__GIVEN ENTRIES__

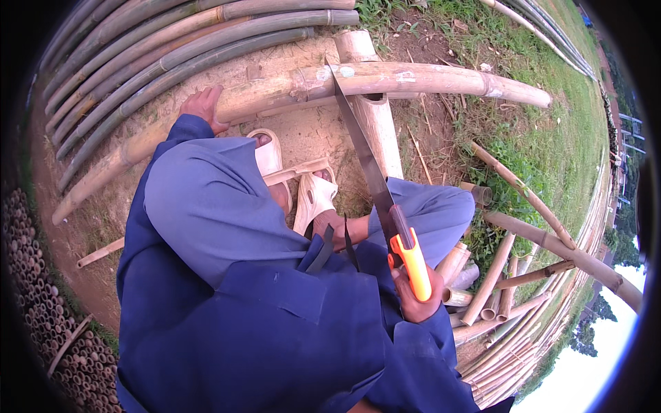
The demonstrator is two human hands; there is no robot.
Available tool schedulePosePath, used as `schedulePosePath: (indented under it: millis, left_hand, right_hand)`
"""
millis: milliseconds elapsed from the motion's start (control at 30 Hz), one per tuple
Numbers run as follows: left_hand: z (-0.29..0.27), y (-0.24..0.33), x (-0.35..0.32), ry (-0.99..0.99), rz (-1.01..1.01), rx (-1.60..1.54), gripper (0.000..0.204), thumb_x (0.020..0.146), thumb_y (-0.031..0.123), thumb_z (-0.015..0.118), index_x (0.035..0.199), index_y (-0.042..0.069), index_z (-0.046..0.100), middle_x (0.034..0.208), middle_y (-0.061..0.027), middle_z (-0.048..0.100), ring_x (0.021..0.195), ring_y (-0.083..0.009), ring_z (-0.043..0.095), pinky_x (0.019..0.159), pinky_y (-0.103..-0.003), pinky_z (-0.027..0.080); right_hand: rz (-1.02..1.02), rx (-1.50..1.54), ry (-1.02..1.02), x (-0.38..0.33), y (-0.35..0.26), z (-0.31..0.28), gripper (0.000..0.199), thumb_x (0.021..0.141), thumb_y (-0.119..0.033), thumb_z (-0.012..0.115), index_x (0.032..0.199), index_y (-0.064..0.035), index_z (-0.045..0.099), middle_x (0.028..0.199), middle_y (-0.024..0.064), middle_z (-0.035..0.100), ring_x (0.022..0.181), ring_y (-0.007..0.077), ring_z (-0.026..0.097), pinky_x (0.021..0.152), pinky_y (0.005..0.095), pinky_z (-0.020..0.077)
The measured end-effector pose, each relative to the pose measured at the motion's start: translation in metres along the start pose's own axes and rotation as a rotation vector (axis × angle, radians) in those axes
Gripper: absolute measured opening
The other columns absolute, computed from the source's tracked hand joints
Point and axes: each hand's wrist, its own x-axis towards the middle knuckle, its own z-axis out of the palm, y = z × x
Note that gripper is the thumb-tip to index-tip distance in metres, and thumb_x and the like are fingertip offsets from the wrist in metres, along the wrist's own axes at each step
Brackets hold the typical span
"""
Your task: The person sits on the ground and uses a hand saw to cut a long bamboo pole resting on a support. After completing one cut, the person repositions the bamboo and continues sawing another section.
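Bare dirt and grass lay under stacked bamboo. The left hand (pixel 204 107) pressed flat on the long bamboo pole (pixel 385 79), steadying it across a support log (pixel 375 117), while right hand (pixel 416 299) fingers wrapped tight round the orange-handled saw (pixel 375 179), blade biting the pole's top.

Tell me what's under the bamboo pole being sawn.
A shorter bamboo log lies crosswise beneath the bamboo pole, on bare dirt. Their contact point is covered by the pole itself.

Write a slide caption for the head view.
Right hand saws a bamboo pole with a handsaw; left hand steadies it.
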Motion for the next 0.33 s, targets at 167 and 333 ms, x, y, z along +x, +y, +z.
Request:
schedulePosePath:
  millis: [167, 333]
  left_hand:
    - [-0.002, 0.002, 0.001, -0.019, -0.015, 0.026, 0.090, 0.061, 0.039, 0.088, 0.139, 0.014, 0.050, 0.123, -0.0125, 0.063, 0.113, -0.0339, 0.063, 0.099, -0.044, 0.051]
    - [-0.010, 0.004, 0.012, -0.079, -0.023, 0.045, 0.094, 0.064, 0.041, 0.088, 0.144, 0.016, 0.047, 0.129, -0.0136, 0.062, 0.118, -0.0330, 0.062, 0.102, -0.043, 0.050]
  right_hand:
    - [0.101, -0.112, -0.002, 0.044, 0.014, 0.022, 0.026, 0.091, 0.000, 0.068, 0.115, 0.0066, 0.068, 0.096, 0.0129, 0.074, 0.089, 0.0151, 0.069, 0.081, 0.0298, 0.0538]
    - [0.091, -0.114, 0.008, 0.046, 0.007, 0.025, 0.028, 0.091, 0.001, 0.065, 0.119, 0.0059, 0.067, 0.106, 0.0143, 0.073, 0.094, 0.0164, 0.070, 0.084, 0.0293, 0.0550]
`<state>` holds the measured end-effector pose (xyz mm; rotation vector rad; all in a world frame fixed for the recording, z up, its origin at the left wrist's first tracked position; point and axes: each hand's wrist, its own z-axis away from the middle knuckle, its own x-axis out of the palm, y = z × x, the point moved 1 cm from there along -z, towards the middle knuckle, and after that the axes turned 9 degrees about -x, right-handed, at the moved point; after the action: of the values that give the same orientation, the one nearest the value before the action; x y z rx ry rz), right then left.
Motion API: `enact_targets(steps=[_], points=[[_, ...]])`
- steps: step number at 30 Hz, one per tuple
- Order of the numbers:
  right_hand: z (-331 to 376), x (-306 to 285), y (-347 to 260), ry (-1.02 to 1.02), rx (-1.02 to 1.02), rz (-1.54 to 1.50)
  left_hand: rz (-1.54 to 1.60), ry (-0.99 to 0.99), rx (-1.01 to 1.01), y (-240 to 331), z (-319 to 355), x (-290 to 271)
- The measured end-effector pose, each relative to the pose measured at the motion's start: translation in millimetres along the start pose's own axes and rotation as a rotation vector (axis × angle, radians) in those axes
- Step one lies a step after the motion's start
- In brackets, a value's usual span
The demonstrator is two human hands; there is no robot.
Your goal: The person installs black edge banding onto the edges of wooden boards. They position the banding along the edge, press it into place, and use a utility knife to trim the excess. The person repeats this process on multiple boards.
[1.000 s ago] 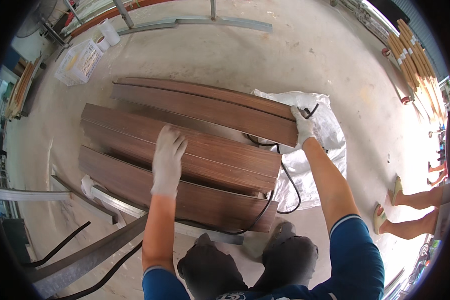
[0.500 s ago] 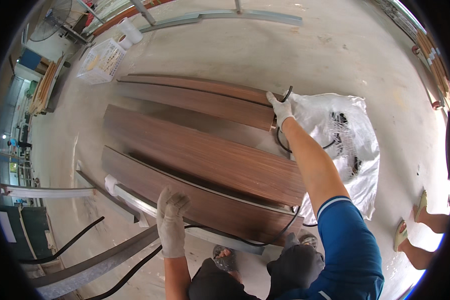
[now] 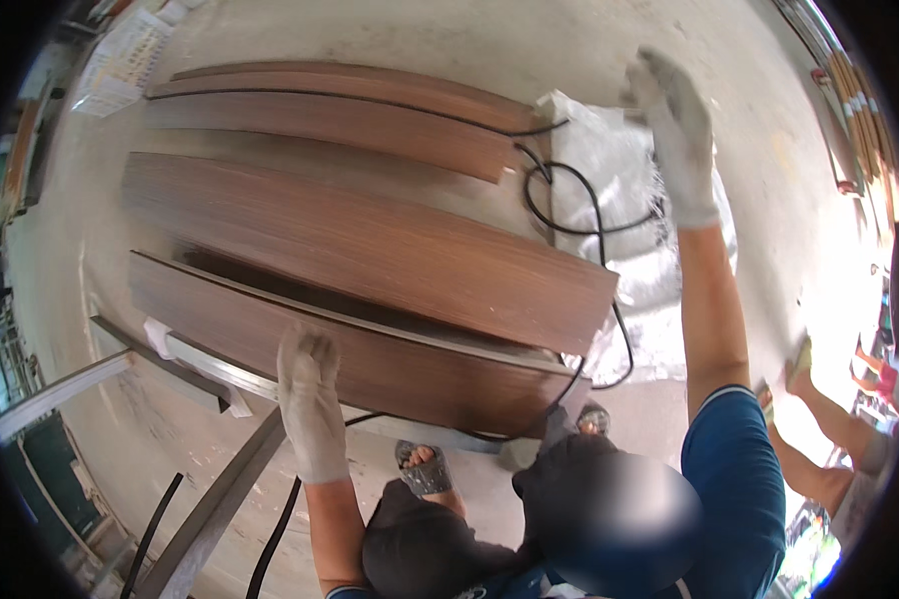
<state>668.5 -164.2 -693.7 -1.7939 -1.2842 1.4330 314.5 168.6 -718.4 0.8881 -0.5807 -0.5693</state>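
1. Left grip (image 3: 313, 404), gloved: fingers bent, nothing visible inside; whether fully closed, cannot tell. Overlaps near brown wood-grain plank (image 3: 400, 364) in view; contact uncertain.
2. Right grip (image 3: 679, 140), gloved and blurred: fingers loosely extended, nothing visibly held. Raised over silver woven sheet (image 3: 641, 250).
3. Near plank: just beyond sandalled foot (image 3: 425, 469), with dark gap before middle plank (image 3: 370, 255). Farther out, beyond bare floor: far plank pair (image 3: 320, 122), thin black cord (image 3: 400, 105) along the seam.
4. Black cord (image 3: 600, 233): loops across itself on the sheet, beside the plank ends.
5. Judged risk: snagging or tightening of the loop, from pulling slack unevenly.
6. Judged risk: stumbling, from stepping into cord near the feet.
7. Judged risk: scuffing of plank faces, from sliding against neighbouring edges or metal beam (image 3: 215, 489).
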Motion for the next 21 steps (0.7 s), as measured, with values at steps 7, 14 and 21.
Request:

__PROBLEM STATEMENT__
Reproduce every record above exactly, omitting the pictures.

__EXERCISE RESULT__
The demonstrator is two human hands; there is no robot.
Available tool schedulePosePath, used as `schedulePosePath: (indented under it: millis, left_hand, right_hand)`
"""
millis: milliseconds elapsed from the motion's start (control at 30 Hz), one per tuple
Numbers run as follows: left_hand: z (-0.29..0.27), y (-0.24..0.33), x (-0.35..0.32), ry (-0.99..0.99), rz (-1.01..1.01), rx (-1.60..1.54), gripper (0.000..0.204), thumb_x (0.020..0.146), thumb_y (-0.031..0.123), thumb_z (-0.015..0.118), index_x (0.035..0.199), index_y (-0.042..0.069), index_z (-0.046..0.100), middle_x (0.034..0.208), middle_y (-0.061..0.027), middle_z (-0.048..0.100), ring_x (0.021..0.195), ring_y (-0.083..0.009), ring_z (-0.043..0.095), pinky_x (0.019..0.159), pinky_y (-0.103..-0.003), pinky_z (-0.027..0.080); right_hand: rz (-1.02..1.02), rx (-1.50..1.54), ry (-1.02..1.02), x (-0.38..0.33), y (-0.35..0.26), z (-0.31..0.28), gripper (0.000..0.199), thumb_x (0.021..0.141), thumb_y (-0.119..0.033), thumb_z (-0.012..0.115), index_x (0.032..0.199), index_y (-0.064..0.035), index_z (-0.045..0.099), middle_x (0.028..0.199), middle_y (-0.024..0.064), middle_z (-0.035..0.100), ring_x (0.022..0.181), ring_y (-0.007..0.077), ring_z (-0.026..0.097), pinky_x (0.021..0.152), pinky_y (0.005..0.095), pinky_z (-0.020..0.077)
The measured end-effector pose, each relative to the pose measured at the motion's start: translation in metres along the start pose's own axes and rotation as a rotation vector (axis × angle, radians) in those axes
Gripper: absolute measured opening
The other columns absolute, computed from the source's tracked hand joints
Point and axes: each hand's wrist, its own x-axis towards the middle knuckle, its own z-axis out of the palm, y = z × x
Note that gripper is the thumb-tip to index-tip distance in metres, and thumb_x and the like are fingertip offsets from the wrist in metres, along the wrist's own axes at each step
Brackets hold the typical span
"""
Your task: The person sits on the ground and uses a hand saw to cut a long bamboo pole resting on a support. After completing one cut, the person repositions the bamboo and continues sawing another section.
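Bare dirt and grass lay under stacked bamboo. The left hand (pixel 204 107) pressed flat on the long bamboo pole (pixel 385 79), steadying it across a support log (pixel 375 117), while right hand (pixel 416 299) fingers wrapped tight round the orange-handled saw (pixel 375 179), blade biting the pole's top.

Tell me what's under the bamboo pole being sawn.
A shorter bamboo log lies crosswise beneath the bamboo pole, on bare dirt. Their contact point is covered by the pole itself.

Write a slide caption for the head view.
Right hand saws a bamboo pole with a handsaw; left hand steadies it.
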Motion for the next 0.33 s, targets at 167 and 333 ms, x, y, z along +x, +y, +z.
Request:
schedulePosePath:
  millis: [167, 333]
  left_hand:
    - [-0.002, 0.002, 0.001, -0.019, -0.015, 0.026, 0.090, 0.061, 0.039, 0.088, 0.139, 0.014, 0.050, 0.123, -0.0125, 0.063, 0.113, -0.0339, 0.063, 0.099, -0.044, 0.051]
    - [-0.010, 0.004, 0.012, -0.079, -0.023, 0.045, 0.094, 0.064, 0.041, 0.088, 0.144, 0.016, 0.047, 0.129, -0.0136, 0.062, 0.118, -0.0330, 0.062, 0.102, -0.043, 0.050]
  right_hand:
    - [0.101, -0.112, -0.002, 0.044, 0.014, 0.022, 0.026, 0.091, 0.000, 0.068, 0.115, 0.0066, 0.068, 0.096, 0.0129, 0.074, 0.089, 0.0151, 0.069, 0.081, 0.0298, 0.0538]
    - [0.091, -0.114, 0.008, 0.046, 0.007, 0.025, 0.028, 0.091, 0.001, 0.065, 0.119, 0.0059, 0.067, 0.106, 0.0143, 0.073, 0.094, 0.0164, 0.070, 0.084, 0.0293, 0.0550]
`<state>` holds the measured end-effector pose (xyz mm; rotation vector rad; all in a world frame fixed for the recording, z up, its origin at the left wrist's first tracked position; point and axes: each hand's wrist, its own z-axis away from the middle knuckle, its own x-axis out of the palm, y = z × x, the point moved 1 cm from there along -z, towards the middle knuckle, and after that the axes turned 9 degrees about -x, right-handed, at the moved point; after the action: of the values that give the same orientation, the one nearest the value before the action; x y z rx ry rz), right then left.
Motion API: `enact_targets(steps=[_], points=[[_, ...]])`
- steps: step number at 30 Hz, one per tuple
- Order of the numbers:
  right_hand: z (-331 to 376), x (-306 to 285), y (-347 to 260), ry (-1.02 to 1.02), rx (-1.02 to 1.02), rz (-1.54 to 1.50)
  left_hand: rz (-1.54 to 1.60), ry (-0.99 to 0.99), rx (-1.01 to 1.01), y (-240 to 331), z (-319 to 355), x (-290 to 271)
- The measured end-effector pose, each relative to the pose measured at the motion's start: translation in millimetres along the start pose's own axes and rotation as a rotation vector (axis × angle, radians) in those axes
- Step one lies a step after the motion's start
- In brackets, a value's usual span
The demonstrator is two human hands; there is no robot.
Your goal: The person installs black edge banding onto the edges of wooden boards. They position the banding along the edge, press it into place, and use a utility knife to trim the excess. The person repeats this process on multiple boards.
[1.000 s ago] 
[0.500 s ago] 
[now] 
<state>668.5 -164.2 -693.7 -1.7939 -1.2842 1.4330 314.5 168.6 -718.4 0.8881 -0.5807 -0.5693</state>
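1. Left grip (image 3: 313, 404), gloved: fingers bent, nothing visible inside; whether fully closed, cannot tell. Overlaps near brown wood-grain plank (image 3: 400, 364) in view; contact uncertain.
2. Right grip (image 3: 679, 140), gloved and blurred: fingers loosely extended, nothing visibly held. Raised over silver woven sheet (image 3: 641, 250).
3. Near plank: just beyond sandalled foot (image 3: 425, 469), with dark gap before middle plank (image 3: 370, 255). Farther out, beyond bare floor: far plank pair (image 3: 320, 122), thin black cord (image 3: 400, 105) along the seam.
4. Black cord (image 3: 600, 233): loops across itself on the sheet, beside the plank ends.
5. Judged risk: snagging or tightening of the loop, from pulling slack unevenly.
6. Judged risk: stumbling, from stepping into cord near the feet.
7. Judged risk: scuffing of plank faces, from sliding against neighbouring edges or metal beam (image 3: 215, 489).
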Motion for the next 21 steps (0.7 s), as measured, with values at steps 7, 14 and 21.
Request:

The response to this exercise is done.